Memory Allocation Increases with Iterations

Hello,

I have a function that generates a number of graphs to extract some features from each, in a for loop. Since the graph is created and the features are extracted, its information is not needed in the next iteration of the loop. However, it seems, that the adjacency matrix’s memory allocation is not freed, resulting in an OOM error when creating multiple large graphs.

function test(n::Int64, e::Int64, samples::Int64)
    for i in 1:samples
        g = erdos_renyi(n, e)
        A = adjacency_matrix(g)
        d = degree(g)
    end
end

This is the basis of my code.

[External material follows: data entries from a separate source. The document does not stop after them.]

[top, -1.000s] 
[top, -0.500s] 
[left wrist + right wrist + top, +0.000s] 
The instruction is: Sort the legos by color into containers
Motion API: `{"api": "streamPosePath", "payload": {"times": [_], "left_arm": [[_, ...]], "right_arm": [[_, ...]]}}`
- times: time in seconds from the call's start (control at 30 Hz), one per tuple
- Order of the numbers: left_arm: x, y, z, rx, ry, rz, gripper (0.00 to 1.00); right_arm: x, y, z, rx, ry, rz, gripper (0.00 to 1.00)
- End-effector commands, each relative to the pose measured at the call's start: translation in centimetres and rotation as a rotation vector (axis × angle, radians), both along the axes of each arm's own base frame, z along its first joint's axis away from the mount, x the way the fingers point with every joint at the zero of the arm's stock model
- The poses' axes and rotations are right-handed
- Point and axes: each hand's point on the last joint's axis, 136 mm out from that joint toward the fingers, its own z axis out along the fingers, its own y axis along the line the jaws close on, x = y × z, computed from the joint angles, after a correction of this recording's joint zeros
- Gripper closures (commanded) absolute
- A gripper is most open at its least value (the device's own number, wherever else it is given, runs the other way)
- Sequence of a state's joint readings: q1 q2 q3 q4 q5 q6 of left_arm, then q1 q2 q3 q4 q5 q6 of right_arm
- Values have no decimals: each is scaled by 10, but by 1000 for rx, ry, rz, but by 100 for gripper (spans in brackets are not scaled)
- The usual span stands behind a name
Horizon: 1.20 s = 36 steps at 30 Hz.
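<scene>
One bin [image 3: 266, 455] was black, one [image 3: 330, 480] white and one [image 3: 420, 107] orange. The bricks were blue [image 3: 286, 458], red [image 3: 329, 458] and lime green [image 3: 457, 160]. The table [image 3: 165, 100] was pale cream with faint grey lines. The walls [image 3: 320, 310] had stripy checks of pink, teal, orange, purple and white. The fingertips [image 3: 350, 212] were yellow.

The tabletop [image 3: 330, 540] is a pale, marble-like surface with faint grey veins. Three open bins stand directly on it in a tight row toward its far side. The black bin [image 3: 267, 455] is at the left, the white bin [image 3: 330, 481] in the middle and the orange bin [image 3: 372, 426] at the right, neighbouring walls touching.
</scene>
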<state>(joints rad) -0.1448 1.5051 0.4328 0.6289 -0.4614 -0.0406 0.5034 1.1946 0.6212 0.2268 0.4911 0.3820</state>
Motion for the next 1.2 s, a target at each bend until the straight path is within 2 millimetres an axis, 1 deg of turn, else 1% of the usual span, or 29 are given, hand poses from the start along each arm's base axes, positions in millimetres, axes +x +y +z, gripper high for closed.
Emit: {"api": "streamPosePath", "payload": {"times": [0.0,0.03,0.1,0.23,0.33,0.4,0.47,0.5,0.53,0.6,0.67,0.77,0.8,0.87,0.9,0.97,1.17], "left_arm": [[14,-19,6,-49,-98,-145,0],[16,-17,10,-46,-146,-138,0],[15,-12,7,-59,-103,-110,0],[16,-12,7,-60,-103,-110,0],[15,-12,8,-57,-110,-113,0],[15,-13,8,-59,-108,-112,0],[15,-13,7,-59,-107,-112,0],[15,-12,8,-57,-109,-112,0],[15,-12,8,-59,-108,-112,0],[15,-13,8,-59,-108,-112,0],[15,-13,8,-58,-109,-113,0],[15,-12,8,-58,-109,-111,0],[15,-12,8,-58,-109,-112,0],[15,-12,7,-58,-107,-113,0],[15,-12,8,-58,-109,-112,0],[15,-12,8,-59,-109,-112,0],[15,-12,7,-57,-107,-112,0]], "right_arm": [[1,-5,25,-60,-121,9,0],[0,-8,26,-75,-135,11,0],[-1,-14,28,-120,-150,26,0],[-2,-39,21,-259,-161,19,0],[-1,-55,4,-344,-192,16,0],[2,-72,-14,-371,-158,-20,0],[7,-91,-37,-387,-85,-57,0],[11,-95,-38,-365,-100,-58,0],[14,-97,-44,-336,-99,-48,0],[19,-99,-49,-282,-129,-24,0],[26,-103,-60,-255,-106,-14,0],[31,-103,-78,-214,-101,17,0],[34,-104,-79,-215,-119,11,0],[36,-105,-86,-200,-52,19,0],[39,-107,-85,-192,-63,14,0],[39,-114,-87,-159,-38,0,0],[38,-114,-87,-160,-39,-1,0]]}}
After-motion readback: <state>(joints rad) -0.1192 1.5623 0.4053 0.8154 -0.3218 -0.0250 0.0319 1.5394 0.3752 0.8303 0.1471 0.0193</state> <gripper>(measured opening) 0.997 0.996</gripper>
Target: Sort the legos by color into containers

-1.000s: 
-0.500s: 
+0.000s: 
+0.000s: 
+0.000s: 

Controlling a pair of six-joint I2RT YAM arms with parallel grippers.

When benchmarking this function, the memory allocation doubles when the iterations (samples) is doubled.

Any help to only allocate memory needed for 1 iteration, would be much appreciated!

Thank you in advance.

Is the OOM only happening in a shared cluster environment? If that is the case then Garbage collection not aggressive enough on Slurm Cluster might be relevant.

Did you check that 1 sample does not cause OOM? In your code there is nothing that should keep the garbage collector from freeing the memory from the last iteration.

Hey, thank you for the response.

The code is run locally on my laptop.

Running the following:

function test(n::Int64, e::Int64, samples::Int64)
    for i in 1:samples
        g = erdos_renyi(n, e)
        A = adjacency_matrix(g)
        d = degree(g)
    end
end
n = 1000
m = 10000
s1 = 10
s2 = 20

test(n, m, s1)
@btime test($n, $m, $s1)
@btime test($n, $m, $s2)

yields the following results:

  11.513 ms (50135 allocations: 12.07 MiB)
  23.079 ms (100281 allocations: 24.14 MiB)

It makes sense to be some allocations the way the Graphs.jl package works, but I would expect for the allocations to be for 1 iteration of the loop only…

This is expected behaviour. In general, pre-allocating outputs helps (see Performance Tips · The Julia Language). Unfortunately, I’m not aware of how to do that with Graphs.jl.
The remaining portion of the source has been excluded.